• DIRECTIONS FOR THIS TASK
Copy exactly the stretch of data below from the line with "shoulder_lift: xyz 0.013" through the line with "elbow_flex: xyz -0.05", including both of those lines.

• RECORD EXCERPTS
::::::

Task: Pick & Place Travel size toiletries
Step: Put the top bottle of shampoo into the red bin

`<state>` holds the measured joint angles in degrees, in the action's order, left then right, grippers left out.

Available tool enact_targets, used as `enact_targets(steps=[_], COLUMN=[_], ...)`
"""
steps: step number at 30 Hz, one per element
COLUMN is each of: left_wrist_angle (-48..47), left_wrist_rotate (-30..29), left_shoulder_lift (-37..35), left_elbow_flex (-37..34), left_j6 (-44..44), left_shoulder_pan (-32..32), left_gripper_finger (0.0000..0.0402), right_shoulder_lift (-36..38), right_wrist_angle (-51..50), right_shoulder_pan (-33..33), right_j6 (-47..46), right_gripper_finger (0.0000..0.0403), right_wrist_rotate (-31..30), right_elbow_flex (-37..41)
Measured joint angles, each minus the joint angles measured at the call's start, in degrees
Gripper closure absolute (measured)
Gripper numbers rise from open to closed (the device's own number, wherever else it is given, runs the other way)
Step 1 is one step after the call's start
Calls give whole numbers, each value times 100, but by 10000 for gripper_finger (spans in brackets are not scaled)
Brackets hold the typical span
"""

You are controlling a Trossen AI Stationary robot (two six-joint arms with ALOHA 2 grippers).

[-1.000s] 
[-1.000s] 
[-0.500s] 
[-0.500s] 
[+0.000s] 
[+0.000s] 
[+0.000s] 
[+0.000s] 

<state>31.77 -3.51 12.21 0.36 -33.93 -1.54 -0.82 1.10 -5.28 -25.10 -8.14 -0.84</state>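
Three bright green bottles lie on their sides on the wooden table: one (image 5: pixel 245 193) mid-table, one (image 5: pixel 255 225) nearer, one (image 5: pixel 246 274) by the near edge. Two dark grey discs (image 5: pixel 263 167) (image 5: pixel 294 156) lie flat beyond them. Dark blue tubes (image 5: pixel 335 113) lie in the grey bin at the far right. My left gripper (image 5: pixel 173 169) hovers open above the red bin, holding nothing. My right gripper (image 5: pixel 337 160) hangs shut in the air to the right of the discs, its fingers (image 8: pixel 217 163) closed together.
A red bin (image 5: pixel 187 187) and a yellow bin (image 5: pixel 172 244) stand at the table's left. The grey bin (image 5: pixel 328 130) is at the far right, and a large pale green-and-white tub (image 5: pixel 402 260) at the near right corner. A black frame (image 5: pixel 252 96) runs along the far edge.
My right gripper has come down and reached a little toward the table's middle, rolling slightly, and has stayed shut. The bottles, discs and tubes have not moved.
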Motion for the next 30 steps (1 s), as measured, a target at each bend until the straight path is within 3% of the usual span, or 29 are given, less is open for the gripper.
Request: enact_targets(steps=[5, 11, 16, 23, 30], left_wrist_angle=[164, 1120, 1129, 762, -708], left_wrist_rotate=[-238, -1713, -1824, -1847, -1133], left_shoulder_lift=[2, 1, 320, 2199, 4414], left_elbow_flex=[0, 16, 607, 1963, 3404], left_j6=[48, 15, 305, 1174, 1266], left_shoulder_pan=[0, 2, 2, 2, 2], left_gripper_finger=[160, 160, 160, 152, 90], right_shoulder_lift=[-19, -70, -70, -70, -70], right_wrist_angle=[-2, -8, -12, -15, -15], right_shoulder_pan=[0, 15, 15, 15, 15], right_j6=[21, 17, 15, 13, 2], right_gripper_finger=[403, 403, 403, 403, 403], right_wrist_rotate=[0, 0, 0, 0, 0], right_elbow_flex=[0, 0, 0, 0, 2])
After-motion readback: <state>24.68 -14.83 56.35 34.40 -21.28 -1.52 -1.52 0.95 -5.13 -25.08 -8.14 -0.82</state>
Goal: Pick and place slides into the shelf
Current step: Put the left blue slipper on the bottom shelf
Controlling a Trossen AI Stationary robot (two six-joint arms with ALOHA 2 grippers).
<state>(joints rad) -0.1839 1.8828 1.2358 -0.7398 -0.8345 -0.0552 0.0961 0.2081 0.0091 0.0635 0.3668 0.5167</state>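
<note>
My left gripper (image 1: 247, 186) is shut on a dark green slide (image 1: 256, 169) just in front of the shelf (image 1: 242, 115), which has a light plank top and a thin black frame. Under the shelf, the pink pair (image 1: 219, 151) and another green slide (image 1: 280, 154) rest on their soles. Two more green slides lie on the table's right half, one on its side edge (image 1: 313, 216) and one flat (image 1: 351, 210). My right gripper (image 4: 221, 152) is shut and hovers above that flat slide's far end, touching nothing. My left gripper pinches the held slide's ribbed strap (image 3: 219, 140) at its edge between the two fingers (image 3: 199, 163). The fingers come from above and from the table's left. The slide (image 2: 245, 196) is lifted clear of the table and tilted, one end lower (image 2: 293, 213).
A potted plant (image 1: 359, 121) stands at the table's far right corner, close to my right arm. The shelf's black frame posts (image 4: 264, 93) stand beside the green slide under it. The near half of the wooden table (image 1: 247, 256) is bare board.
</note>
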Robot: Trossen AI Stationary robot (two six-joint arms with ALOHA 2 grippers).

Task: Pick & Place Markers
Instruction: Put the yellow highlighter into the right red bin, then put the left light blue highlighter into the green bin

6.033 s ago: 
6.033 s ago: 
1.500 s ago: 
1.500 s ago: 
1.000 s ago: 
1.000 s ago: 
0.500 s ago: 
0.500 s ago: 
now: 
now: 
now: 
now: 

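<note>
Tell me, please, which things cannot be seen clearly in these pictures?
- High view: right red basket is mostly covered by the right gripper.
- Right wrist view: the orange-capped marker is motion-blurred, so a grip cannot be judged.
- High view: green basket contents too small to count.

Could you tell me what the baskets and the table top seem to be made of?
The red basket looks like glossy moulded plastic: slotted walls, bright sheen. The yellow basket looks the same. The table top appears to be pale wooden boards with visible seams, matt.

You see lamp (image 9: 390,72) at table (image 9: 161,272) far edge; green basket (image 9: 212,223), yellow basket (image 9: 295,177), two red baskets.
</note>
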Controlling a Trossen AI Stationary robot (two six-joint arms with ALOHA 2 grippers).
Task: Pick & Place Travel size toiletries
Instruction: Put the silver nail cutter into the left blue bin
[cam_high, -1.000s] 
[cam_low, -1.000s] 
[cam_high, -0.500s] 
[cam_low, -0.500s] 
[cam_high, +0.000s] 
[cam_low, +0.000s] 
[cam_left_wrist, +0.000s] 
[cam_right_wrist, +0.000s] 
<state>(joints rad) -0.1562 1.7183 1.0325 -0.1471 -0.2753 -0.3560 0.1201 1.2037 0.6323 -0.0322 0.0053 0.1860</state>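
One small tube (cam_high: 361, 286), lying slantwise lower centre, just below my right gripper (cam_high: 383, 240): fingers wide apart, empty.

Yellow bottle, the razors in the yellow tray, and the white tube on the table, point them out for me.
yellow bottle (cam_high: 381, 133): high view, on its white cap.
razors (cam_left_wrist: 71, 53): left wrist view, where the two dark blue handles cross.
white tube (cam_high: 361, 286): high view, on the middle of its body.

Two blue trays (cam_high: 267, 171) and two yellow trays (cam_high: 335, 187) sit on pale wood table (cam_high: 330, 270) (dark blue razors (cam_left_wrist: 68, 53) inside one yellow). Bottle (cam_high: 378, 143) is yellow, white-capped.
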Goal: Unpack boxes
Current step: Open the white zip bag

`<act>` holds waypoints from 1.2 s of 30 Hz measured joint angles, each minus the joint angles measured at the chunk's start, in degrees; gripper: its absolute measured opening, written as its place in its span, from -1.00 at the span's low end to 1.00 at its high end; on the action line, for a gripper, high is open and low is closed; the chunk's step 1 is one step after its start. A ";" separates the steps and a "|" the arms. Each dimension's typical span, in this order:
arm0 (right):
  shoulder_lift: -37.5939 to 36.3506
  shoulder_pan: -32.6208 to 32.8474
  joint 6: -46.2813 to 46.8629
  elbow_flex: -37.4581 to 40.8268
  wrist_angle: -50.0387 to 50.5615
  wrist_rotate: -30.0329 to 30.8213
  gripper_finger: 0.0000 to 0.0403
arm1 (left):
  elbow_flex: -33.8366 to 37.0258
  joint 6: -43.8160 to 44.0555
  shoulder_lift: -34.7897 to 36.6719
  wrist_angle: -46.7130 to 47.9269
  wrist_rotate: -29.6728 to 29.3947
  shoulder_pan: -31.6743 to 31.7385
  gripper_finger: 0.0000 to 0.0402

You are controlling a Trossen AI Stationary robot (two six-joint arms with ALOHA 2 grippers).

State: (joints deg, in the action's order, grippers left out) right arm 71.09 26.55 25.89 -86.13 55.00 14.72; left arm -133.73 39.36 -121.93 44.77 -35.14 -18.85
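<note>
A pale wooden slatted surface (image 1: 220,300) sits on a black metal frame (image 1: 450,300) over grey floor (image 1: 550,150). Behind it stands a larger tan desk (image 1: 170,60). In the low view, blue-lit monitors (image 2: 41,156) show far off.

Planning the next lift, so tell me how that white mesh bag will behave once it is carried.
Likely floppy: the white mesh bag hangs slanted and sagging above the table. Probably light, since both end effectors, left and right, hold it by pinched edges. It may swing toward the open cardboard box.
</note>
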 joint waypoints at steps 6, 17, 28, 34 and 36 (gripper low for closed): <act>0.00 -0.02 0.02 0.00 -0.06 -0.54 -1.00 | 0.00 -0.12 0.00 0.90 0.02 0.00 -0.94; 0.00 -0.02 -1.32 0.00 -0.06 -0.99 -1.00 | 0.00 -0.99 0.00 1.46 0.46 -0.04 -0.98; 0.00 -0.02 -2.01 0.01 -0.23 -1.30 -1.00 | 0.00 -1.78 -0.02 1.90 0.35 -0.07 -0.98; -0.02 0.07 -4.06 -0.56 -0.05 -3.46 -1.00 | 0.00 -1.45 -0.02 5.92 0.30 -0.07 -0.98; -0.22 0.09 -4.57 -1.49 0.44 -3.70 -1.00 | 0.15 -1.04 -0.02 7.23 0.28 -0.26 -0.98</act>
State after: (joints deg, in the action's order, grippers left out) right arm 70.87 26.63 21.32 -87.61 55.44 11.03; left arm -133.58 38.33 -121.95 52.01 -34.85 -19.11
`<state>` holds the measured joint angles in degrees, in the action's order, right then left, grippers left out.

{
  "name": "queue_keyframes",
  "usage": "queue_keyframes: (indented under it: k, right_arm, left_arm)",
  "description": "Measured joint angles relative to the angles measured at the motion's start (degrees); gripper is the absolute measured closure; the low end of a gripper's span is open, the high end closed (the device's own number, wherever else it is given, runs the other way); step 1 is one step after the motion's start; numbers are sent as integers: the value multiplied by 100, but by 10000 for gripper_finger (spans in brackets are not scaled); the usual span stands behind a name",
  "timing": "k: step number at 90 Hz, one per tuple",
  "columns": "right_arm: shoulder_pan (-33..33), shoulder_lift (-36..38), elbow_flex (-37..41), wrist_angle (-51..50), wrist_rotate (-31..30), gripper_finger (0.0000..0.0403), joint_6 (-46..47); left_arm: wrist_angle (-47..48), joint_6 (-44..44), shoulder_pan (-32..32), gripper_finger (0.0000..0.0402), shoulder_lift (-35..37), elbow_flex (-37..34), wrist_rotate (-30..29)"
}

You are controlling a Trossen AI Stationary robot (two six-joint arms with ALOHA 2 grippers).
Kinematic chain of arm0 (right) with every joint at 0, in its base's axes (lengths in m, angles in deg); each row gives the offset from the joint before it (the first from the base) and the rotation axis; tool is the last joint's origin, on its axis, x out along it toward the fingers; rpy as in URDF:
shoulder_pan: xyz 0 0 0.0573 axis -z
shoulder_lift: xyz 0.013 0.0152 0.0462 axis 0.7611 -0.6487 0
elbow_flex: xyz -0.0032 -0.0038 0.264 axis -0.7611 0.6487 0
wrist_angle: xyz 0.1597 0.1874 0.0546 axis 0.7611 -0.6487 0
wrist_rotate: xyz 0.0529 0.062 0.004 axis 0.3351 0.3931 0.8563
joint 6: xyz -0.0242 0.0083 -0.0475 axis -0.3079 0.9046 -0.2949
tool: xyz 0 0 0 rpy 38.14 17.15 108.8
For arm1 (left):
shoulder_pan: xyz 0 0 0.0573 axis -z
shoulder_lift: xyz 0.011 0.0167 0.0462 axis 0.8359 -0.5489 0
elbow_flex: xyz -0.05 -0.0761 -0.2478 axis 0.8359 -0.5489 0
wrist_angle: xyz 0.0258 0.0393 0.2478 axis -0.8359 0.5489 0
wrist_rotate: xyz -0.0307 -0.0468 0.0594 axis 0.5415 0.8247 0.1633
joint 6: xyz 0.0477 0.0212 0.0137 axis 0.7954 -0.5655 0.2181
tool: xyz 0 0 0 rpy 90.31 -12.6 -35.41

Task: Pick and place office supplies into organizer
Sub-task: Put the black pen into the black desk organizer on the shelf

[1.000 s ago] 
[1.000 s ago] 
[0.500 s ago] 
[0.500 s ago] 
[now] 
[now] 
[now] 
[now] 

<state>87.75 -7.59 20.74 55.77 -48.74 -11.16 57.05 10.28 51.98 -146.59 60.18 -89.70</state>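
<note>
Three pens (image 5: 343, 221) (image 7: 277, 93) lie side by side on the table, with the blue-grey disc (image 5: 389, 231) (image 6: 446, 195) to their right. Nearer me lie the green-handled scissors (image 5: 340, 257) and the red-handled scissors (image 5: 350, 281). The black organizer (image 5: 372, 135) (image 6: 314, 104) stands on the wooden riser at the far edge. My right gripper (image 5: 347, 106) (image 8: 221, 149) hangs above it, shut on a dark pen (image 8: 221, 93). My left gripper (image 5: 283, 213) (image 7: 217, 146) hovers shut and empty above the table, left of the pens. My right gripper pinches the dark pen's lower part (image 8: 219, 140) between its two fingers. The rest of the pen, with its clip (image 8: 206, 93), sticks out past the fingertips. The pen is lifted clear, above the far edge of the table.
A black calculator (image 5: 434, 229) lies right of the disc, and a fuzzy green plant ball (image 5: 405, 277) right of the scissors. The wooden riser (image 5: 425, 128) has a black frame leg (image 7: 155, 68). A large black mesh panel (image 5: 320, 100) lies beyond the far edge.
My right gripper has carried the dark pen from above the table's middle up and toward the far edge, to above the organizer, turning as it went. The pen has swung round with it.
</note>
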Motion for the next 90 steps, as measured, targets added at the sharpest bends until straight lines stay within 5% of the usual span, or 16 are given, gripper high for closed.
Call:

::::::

• FINISHED TASK
shoulder_lift: xyz 0.013 0.0152 0.0462 axis 0.7611 -0.6487 0
elbow_flex: xyz -0.0032 -0.0038 0.264 axis -0.7611 0.6487 0
wrist_angle: xyz 0.1597 0.1874 0.0546 axis 0.7611 -0.6487 0
wrist_rotate: xyz 0.0529 0.062 0.004 axis 0.3351 0.3931 0.8563
joint 6: xyz -0.0242 0.0083 -0.0475 axis -0.3079 0.9046 -0.2949
tool: xyz 0 0 0 rpy 38.14 17.15 108.8
For arm1 (left):
shoulder_pan: xyz 0 0 0.0573 axis -z
shoulder_lift: xyz 0.011 0.0167 0.0462 axis 0.8359 -0.5489 0
elbow_flex: xyz -0.05 -0.0761 -0.2478 axis 0.8359 -0.5489 0

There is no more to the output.